Mainnet beta launch

The model appears to be gaining traction. Since starting its mainnet beta in mid-November, XO has generated more than $150 million in trading volume, attracted over 30,000 users and seen more than 600 user-created markets. An earlier pilot began in April 2025 with a testnet rollout.

“The metrics look strong because the incentives are aligned,” Habbabeh said. “If you create a compelling market, people trade on it. If you don’t, it dies naturally.”

That “natural selection” dynamic may be a double-edged sword. Even Habbabeh points out that competing user-generated platforms like Nine Lives and Warm Protocol struggled to convert the concept into meaningful liquidity, resulting in inactive markets or minimal trading activity.

It is unlikely that Polymarket or Kalshi will offer user-generated markets, according to Habbabeh, because they would need to find market makers willing to provide liquidity for thousands of different events and would have to alter their infrastructure.
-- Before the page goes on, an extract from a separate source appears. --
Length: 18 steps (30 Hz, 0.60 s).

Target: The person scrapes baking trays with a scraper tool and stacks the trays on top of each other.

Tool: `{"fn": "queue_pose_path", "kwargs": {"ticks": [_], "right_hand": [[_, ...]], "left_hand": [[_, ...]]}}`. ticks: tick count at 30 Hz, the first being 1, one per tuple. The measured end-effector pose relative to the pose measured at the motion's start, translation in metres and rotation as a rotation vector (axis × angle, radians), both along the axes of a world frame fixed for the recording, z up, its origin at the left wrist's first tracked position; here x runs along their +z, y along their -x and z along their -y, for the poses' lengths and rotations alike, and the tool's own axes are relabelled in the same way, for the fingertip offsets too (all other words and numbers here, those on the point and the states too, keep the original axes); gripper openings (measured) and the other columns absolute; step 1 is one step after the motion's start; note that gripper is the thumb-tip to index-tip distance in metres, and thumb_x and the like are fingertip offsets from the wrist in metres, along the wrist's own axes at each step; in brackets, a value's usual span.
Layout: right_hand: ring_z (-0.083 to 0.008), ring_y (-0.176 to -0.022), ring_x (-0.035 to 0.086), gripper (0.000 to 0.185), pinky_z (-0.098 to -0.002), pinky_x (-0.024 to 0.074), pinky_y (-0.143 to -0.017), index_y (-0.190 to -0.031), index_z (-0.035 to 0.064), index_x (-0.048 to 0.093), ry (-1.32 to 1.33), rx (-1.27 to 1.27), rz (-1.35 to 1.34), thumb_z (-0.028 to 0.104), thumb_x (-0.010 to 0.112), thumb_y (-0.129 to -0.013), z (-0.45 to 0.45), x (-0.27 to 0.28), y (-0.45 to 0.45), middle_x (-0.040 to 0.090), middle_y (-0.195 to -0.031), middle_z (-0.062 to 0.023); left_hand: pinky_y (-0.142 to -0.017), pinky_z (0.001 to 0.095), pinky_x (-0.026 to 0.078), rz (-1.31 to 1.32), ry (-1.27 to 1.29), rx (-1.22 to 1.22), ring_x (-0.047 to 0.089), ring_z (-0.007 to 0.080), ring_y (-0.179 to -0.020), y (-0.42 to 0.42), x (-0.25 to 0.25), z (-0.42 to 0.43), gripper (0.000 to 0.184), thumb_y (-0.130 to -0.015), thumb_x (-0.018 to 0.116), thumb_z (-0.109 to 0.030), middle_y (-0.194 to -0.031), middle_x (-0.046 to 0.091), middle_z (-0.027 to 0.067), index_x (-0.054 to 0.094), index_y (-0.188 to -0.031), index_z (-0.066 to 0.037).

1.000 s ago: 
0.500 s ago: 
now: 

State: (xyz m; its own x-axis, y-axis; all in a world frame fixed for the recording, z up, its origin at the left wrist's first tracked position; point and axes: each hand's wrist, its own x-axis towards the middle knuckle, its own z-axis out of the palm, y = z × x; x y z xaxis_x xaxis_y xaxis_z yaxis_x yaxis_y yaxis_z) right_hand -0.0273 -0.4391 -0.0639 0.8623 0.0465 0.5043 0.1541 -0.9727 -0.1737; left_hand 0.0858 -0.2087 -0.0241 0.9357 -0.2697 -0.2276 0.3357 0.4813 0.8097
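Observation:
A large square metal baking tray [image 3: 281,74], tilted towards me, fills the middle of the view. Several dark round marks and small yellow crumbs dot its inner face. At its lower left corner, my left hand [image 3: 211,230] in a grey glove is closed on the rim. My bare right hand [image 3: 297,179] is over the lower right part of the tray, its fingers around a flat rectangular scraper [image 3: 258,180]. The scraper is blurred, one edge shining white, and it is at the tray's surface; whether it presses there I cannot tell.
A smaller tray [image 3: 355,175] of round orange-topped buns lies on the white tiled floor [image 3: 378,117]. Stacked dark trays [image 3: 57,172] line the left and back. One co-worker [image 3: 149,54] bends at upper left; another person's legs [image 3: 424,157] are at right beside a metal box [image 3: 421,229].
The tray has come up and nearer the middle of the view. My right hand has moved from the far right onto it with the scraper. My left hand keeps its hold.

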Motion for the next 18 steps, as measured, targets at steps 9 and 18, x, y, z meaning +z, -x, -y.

Their current models are also extremely profitable, he added.

Prediction markets are gaining traction beyond their niche origins, drawing increased interest from retail traders and institutional participants alike as a new venue for pricing uncertainty. Advances in digital-asset infrastructure have lowered barriers to entry, while a series of high-profile political and economic events has underscored the limitations of traditional forecasting tools.
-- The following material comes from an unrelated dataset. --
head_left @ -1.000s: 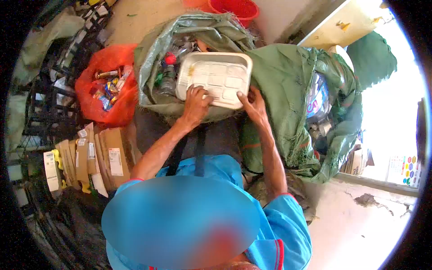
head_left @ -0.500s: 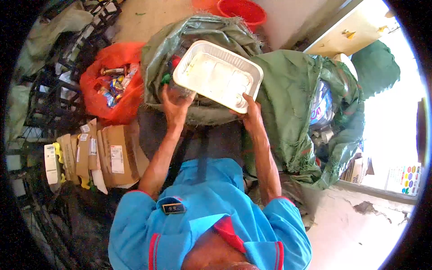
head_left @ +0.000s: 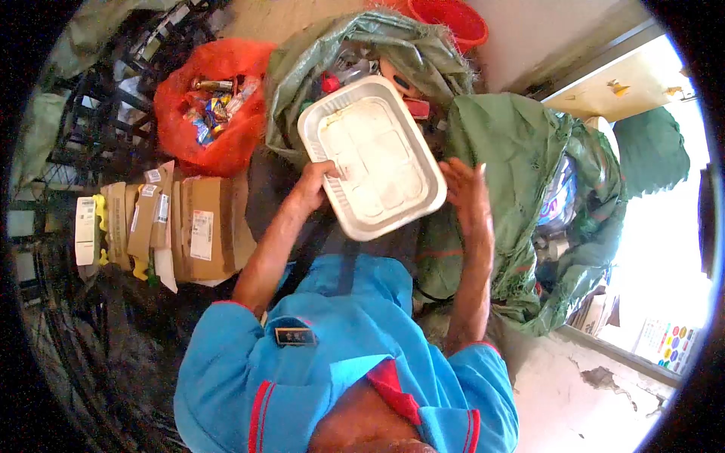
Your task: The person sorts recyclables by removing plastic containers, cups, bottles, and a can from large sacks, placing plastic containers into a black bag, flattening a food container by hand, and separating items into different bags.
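Note:
A shallow aluminium foil tray (head_left: 381, 162) with a ribbed rim and a stained, pale inside hangs tilted in front of me. My left hand (head_left: 319, 185) is closed on its left edge, with the thumb over the inner wall. Beside the tray's right edge, my right hand (head_left: 467, 195) has its fingers apart and holds nothing; whether the fingertips brush the rim I cannot tell. Behind the tray gapes a green woven sack (head_left: 332, 38), with mixed items such as a red piece (head_left: 330, 82) inside. The tray hides part of the sack's mouth.
An orange-red bag (head_left: 177, 128) of wrappers lies to the left, above flattened cardboard (head_left: 202, 204). Black crates (head_left: 113, 113) stand at far left. On the right is another green sack (head_left: 491, 143) holding packaging. A red basin (head_left: 461, 23) sits at the back.
The tray has turned clockwise and come closer to my body. My right hand has let go of its corner. My left hand has shifted to grip the left edge.

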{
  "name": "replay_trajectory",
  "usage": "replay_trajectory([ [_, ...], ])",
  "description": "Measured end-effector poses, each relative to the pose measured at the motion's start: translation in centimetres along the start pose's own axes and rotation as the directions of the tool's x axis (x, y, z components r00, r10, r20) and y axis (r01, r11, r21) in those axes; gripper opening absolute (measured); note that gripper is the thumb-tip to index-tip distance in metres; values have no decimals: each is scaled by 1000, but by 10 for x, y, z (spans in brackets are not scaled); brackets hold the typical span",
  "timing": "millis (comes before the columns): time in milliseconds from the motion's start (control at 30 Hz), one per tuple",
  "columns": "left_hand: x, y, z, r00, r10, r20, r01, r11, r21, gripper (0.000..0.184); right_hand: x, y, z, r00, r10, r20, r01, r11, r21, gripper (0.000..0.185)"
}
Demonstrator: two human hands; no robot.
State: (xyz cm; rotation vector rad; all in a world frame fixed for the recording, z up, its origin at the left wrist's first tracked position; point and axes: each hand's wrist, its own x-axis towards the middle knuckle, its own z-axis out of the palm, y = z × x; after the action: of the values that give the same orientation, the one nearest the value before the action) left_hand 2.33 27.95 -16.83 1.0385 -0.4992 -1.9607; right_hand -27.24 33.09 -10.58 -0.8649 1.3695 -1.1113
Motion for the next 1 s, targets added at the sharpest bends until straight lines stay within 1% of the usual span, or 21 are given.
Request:
replay_trajectory([
  [33, -10, 9, 0, 999, -36, 23, 33, 995, 94, 47, -1, -15, 1, 999, 49, 9, -50, 974, 221, 68],
  [100, -22, 17, 5, 995, -86, 44, 81, 991, 102, 44, 6, -14, 7, 996, 67, 52, -75, 981, 178, 73],
  [167, -33, 28, 19, 989, -138, 51, 118, 952, 282, 43, 25, 11, 20, 925, 168, 341, -194, 980, 42, 74],
  [267, -15, 13, 3, 992, -125, 30, 111, 946, 304, 37, 28, 42, 48, 936, 313, 160, -320, 947, 20, 80],
  [367, 0, 9, -2, 993, -117, -34, 121, 932, 342, 34, 12, 35, 65, 933, 294, 209, -326, 936, 135, 82],
  [433, 1, 10, 7, 994, -89, -60, 105, 917, 384, 34, 6, 23, 84, 941, 315, -125, -318, 948, -4, 81],
  [467, 4, 10, 17, 994, 106, -39, -72, 860, 506, 38, 12, 38, 88, 965, 217, -150, -222, 975, -23, 82],
  [500, 1, 7, 25, 959, 283, 1, -224, 759, 612, 43, 2, 20, 95, 960, 207, -189, -234, 963, -131, 79],
  [533, 3, 3, 28, 970, 242, -32, -180, 797, 577, 55, -2, 7, 98, 961, 214, -173, -243, 956, -165, 76],
  [567, 10, -3, 30, 970, 244, -22, -186, 793, 580, 55, -1, 0, 100, 963, 215, -161, -244, 950, -194, 72],
  [600, 17, -15, 29, 840, 532, 105, -408, 492, 769, 61, 6, 7, 101, 962, 216, -169, -247, 951, -187, 72],
  [633, 15, -21, 32, 633, 715, 295, -513, 103, 852, 67, 18, 20, 100, 969, 188, -159, -218, 956, -199, 66],
  [667, 15, -22, 35, 730, 637, 247, -421, 134, 897, 78, 26, 32, 97, 977, 158, -144, -187, 958, -216, 61],
  [700, 15, -24, 37, 728, 642, 241, -421, 140, 896, 78, 30, 36, 97, 978, 156, -141, -185, 957, -224, 61],
  [767, 16, -24, 40, 717, 652, 246, -399, 94, 912, 83, 40, 40, 98, 980, 4, -198, -76, 932, -356, 55],
  [833, 17, -12, 38, 676, 671, 304, -414, 5, 910, 87, 46, 45, 93, 979, 76, -192, -130, 950, -285, 59],
  [867, 10, 4, 44, 825, 500, 264, -485, 385, 785, 85, 53, 60, 85, 973, 82, -215, -148, 940, -308, 64],
  [900, 0, 16, 50, 913, 284, 291, -404, 721, 563, 83, 54, 69, 76, 967, 94, -238, -172, 927, -333, 70],
  [933, -8, 23, 44, 933, 7, 360, -70, 984, 162, 73, 38, 37, 74, 943, 251, -219, -301, 924, -236, 73],
  [967, -13, 27, 39, 900, -36, 434, 36, 999, 9, 65, 29, 24, 70, 932, 278, -231, -318, 935, -158, 74],
  [1000, -20, 25, 42, 896, -4, 443, -101, 972, 213, 64, 31, 26, 63, 936, 254, -245, -302, 936, -182, 73],
])
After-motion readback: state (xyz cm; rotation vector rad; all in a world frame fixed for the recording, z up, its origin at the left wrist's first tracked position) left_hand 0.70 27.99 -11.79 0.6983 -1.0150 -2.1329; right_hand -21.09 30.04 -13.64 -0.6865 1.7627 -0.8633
The result is a growing number of platforms where contracts tied to real-world outcomes are traded with increasing liquidity, positioning prediction markets as an emerging, and lightly regulated, complement to conventional financial markets.

Total industry volume jumped roughly fourfold to more than $60 billion in 2025, up from about $15 billion–$16 billion the year before, with platforms like Polymarket driving much of that growth.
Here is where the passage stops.